▶ How to complete this task
For this exercise, copy each line of the records that contains the word "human".

▶ Supplied records
***

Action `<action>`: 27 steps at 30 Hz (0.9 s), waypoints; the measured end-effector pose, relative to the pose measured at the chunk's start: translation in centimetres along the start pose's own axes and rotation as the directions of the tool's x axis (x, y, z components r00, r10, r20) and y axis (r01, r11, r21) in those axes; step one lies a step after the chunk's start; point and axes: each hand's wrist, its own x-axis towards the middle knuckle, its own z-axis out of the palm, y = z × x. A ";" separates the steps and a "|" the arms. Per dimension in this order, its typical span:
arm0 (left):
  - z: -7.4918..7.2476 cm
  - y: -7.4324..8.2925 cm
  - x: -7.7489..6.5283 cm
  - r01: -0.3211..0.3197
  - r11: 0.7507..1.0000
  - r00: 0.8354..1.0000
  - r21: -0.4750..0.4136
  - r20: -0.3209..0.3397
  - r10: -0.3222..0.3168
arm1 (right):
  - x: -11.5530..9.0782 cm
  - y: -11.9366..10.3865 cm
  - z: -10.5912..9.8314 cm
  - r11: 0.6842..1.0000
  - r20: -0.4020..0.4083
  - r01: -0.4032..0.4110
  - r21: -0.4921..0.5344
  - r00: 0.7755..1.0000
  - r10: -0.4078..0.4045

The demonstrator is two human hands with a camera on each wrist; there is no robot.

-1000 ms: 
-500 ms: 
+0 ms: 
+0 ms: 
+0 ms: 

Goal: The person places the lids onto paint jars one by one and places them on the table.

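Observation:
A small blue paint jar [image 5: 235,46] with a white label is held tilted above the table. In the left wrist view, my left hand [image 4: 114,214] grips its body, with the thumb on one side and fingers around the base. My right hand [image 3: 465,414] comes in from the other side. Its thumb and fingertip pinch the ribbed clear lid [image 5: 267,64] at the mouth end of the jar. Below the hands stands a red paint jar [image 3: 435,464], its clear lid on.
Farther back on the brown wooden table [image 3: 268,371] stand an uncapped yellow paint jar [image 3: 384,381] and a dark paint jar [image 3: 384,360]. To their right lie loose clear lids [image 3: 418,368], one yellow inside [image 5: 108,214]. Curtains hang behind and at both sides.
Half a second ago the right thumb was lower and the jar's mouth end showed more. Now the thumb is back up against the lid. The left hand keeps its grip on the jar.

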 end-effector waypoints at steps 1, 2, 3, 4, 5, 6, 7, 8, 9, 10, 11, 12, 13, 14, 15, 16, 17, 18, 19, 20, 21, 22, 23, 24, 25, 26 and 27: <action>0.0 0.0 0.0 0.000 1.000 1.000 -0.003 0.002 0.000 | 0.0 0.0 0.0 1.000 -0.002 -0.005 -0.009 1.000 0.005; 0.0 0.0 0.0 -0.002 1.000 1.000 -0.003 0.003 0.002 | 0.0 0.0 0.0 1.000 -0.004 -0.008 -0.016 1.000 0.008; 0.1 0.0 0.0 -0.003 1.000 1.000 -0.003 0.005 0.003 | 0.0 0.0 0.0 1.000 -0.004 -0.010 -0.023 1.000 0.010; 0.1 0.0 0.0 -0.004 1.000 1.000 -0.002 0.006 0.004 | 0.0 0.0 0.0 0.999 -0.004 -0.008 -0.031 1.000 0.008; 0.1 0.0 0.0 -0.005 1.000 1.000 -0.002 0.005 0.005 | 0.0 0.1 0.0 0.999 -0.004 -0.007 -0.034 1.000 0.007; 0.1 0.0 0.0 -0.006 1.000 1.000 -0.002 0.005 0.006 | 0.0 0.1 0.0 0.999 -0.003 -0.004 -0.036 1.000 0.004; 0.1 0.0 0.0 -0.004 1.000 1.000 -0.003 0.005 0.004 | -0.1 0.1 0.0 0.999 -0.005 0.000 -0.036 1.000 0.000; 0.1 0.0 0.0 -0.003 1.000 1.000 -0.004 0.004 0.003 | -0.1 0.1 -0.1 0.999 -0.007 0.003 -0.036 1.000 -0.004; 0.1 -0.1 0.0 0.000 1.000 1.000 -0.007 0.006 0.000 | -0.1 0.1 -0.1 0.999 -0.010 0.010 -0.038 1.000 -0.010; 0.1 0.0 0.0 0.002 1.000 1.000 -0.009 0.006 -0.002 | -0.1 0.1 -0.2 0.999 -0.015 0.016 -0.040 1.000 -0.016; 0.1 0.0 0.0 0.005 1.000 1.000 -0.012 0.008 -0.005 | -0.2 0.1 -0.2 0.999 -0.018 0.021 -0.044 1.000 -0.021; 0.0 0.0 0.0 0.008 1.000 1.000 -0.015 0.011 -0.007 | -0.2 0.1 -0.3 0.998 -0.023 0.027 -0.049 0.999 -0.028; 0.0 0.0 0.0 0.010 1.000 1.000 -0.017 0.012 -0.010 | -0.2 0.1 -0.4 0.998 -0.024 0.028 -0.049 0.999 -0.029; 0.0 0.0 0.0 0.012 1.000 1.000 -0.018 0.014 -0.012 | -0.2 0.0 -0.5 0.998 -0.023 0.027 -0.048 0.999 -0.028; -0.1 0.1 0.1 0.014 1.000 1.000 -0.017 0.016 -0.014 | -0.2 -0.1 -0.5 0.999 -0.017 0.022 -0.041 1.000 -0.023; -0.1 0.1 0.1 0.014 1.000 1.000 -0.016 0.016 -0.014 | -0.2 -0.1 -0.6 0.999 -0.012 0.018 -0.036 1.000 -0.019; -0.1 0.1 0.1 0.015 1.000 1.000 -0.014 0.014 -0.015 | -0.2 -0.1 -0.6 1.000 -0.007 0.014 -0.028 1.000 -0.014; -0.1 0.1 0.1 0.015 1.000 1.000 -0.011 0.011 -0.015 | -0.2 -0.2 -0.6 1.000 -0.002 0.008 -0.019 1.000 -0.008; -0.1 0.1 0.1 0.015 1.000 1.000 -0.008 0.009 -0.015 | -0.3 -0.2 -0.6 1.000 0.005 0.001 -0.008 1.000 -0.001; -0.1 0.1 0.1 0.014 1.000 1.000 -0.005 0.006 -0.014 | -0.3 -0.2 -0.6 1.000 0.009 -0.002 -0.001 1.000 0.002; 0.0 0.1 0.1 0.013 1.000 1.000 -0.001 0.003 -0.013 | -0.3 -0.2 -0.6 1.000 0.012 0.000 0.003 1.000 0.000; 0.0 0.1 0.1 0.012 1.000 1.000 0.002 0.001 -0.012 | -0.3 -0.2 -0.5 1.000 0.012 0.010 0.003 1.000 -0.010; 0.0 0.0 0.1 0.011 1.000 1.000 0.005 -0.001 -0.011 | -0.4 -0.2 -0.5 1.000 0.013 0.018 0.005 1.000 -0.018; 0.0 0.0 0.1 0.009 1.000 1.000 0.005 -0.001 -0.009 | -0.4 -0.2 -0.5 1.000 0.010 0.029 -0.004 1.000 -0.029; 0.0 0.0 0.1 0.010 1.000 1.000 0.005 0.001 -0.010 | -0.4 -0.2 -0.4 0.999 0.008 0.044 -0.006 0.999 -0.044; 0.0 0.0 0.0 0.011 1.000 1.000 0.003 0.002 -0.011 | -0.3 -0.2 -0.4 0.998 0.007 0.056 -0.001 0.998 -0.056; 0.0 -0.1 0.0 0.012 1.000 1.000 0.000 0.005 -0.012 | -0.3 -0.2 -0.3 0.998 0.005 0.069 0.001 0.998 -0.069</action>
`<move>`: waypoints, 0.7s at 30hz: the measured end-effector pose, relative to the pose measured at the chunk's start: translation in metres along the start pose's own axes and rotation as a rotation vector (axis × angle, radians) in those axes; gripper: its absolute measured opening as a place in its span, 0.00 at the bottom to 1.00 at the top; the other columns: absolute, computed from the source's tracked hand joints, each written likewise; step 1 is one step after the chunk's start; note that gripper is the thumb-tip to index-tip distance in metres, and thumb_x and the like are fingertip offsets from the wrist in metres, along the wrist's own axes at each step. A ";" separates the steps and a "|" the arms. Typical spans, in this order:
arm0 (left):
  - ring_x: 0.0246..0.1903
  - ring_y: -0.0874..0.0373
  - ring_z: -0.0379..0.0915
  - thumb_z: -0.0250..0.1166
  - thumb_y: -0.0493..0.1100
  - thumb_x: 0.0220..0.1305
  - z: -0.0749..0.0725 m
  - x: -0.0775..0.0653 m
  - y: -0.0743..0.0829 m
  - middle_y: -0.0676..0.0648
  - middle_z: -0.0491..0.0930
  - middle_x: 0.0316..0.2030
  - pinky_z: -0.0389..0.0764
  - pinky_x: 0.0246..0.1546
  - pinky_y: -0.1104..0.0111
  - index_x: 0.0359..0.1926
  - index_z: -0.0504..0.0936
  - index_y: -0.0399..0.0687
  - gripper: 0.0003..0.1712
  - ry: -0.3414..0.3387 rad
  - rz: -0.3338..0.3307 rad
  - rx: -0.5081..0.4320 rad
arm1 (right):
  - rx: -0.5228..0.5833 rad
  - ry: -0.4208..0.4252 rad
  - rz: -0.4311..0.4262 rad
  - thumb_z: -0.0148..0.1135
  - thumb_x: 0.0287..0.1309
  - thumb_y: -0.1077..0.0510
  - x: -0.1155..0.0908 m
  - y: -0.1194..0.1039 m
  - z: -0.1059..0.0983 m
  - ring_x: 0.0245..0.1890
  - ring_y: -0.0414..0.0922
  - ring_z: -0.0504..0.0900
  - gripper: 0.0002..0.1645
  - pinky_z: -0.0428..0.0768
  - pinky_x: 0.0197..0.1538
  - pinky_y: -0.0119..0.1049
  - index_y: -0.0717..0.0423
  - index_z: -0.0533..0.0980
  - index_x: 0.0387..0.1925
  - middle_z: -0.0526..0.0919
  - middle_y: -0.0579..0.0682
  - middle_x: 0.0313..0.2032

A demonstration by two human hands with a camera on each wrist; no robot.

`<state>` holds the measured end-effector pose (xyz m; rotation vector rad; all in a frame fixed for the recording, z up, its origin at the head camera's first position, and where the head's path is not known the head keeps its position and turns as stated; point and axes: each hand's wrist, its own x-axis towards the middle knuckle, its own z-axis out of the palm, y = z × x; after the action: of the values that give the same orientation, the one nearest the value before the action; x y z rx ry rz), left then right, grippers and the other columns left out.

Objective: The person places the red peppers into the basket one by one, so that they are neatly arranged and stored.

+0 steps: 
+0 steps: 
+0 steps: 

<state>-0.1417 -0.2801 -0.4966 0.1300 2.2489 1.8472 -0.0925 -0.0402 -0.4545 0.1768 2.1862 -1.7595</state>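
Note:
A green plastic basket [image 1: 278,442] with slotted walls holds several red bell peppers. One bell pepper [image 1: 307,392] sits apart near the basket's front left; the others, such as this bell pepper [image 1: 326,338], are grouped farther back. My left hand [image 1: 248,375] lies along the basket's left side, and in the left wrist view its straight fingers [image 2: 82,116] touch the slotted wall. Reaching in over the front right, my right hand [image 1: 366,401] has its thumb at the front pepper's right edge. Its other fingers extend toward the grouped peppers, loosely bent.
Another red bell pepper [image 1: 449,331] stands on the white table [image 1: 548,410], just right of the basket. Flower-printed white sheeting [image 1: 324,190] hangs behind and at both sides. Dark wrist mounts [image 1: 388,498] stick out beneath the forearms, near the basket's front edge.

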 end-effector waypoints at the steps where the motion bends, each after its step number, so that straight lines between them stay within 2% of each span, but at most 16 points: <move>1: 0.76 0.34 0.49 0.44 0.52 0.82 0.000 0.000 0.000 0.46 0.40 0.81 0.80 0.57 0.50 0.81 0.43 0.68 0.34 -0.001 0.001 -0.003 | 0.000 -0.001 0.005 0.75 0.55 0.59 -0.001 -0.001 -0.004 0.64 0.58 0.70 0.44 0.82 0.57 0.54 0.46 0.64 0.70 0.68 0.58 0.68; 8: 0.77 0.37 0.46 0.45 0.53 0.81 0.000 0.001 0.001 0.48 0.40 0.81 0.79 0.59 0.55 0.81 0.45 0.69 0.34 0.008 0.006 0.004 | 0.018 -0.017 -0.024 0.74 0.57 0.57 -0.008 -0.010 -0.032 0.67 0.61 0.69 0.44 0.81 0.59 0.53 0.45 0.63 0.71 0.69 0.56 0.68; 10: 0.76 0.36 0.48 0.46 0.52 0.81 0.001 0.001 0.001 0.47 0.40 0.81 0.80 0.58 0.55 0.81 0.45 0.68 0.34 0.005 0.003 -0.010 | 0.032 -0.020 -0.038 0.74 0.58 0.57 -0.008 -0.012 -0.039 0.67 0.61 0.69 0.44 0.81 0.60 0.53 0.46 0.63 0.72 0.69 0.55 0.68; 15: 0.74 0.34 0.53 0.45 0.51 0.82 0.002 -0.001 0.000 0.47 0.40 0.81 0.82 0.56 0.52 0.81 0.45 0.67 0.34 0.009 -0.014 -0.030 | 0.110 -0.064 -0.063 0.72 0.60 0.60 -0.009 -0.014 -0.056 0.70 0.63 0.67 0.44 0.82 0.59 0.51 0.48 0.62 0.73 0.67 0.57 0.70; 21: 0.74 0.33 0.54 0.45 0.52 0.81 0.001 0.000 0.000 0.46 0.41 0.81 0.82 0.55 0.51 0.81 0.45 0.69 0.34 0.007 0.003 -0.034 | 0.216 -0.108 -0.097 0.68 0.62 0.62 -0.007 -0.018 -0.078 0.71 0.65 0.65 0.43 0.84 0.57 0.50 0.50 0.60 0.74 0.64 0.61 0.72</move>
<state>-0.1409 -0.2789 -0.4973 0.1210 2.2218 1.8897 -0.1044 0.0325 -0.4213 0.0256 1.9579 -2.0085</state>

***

▶ Problem solution
The demonstrator is two human hands with a camera on each wrist; there is no robot.
A demonstration by two human hands with a camera on each wrist; no robot.

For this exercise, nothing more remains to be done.